“Talvez eu nem sequer seja escritor”, escreve, “mas apenas alguém que rabisca de vez em quando garranchos ininteligíveis em seu caderno”.
Pegou um trecho qualquer e leu: “Quando o vento veio irritar, enrugando, a superfície da água...”. O texto não tinha início nem fim.
Mais adiante, achou essas anotações encabeçadas por um título curioso, e, é claro, não plenamente desenvolvido e também deixado incompleto: “Da culinária dos nômades: lições de sobrevivência”. Cito um trecho:
“Comida do nordestino. Foi feita para viajar. Um pedaço de rapadura e a carne salgada e seca ao sol duram meses. Nisso temos em comum com os povos nômades (...) O sertão não é deserto. Talvez nem mesmo o deserto seja tão deserto assim para quem vive nele. Logo saberá descobrir-lhe os oásis.”
“Há desertos nas cidades grandes que são mais desertos que...”.
Parou neste ponto, perigosamente perto de um lugar-comum.
Depois, essas anotações sobre a Beleza:
“A beleza não existe. Ponto. O artista deve ser obrigado a inventá-la. Uma das formas de inventar a beleza é mostrando seu extremo oposto. O feio. O feio existe. Logo, a beleza pode ser imaginada...”

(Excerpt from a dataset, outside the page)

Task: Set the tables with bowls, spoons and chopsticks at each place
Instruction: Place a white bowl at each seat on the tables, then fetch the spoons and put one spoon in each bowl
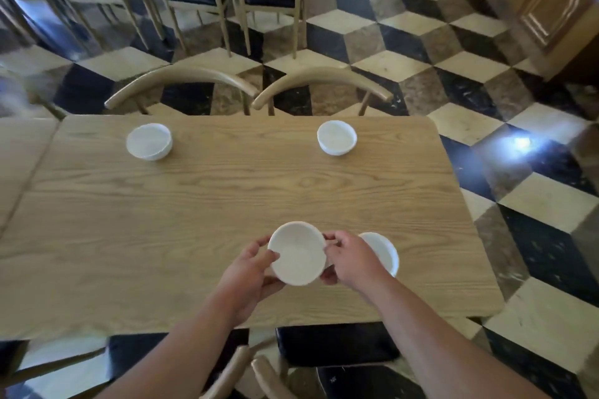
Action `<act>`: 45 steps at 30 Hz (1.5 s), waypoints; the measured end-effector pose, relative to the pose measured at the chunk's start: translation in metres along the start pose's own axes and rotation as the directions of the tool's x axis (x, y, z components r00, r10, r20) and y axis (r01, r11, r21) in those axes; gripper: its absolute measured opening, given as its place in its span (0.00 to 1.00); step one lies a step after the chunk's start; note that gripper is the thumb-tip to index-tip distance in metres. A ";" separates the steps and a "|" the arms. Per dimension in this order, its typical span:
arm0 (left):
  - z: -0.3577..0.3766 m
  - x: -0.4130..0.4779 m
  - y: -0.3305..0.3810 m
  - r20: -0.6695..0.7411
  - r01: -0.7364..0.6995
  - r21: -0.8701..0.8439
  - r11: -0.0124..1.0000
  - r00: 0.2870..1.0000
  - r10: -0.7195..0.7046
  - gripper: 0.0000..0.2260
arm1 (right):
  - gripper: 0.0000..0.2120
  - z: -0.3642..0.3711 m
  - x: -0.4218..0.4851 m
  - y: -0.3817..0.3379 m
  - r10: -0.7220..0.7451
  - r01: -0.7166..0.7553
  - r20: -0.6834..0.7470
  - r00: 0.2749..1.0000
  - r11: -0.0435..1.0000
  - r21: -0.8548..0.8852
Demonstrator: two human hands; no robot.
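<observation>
A white bowl (297, 254) is held above the near side of the wooden table (227, 204). My left hand (251, 272) grips its left rim and underside, and my right hand (351, 257) pinches its right rim. A second white bowl (384, 253) rests on the table just right of my right hand, partly hidden by it. Two more white bowls stand at the far side, one on the left (149, 141) and one on the right (337, 137). No spoons or chopsticks are visible.
Two wooden chairs (181, 84) (324, 82) are pushed in at the table's far edge, and chair backs (256, 372) show at the near edge. A second table (19, 165) adjoins on the left. More chairs stand farther back on the checkered floor; wooden cabinets (547, 0) line the right.
</observation>
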State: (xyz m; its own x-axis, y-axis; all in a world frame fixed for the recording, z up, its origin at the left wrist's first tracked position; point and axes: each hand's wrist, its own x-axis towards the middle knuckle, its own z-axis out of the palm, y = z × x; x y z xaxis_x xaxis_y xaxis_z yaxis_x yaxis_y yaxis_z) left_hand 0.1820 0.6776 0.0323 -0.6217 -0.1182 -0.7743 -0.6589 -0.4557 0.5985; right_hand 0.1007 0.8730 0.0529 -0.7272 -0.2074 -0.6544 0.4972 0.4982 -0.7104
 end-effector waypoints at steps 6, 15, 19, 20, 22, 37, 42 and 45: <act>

Pensou ter encontrado uma “palavra-valise”, mas, enganou-se. A valise não continha nada.
Etílicos e suicidas
“Melhor/ morrer de vodca/ que de tédio!”, escreve Maiakovski num poema dedicado a Sierguei Iessiênin, que se suicidou num quarto de hotel, em Leningrado, em 28 de dezembro de 1925, aos 30 anos. Cortou os pulsos e escreveu com o próprio sangue estas duas estrofes na parede (tradução de Augusto de Campos):
Até logo, até logo, companheiro,
Guardo-te no meu peito e te asseguro:
O nosso afastamento passageiro
É sinal de um encontro no futuro.
Adeus, amigo, sem mãos nem palavras.
Não faças um sobrolho pensativo.
Se morrer, nesta vida, não é novo,
Tampouco há novidade em estar vivo.
No mesmo poema, já citado, em que responde lindamente a essas linhas, Maiakovski quase que admoesta o amigo: “Nesta vida / morrer não é difícil./ O difícil /é a vida e seu ofício.” (Tradução de Haroldo de Campos). Ele que, no entanto, cinco anos depois, em 1930, quando tinha 37 anos, também se suicidou, com um tiro no peito, imitando a si mesmo num dos seus poemas famosos.
Em “A flauta vértebra!” (1915), ele afirma: “Seria melhor talvez / pôr o ponto final de um balaço” (Trad. De Haroldo de Campos).
Quem morreu mesmo de vodca, dizem, foi Paulo Leminsky. E é Carlos Heitor Cony, num prefácio às “Novelas Nada Exemplares”, do também curitibano Dalton Trevisan, quem diz: “Um moço em Curitiba só tem um remédio: afogar-se. Como não há mar, um tonel de rum serve”.
Ultimas notícias
Extra! Extra! Deu entrada no Hospital da Poesia, recentemente, mais um poeta, vítima do trocadilhismo - doença medieval que reaparece de tempos em tempos entre nós. A vítima foi internada, suspeita-se, devido à ingestão conjunta de uma “Mc-rima” com um “Rilke-Shake”.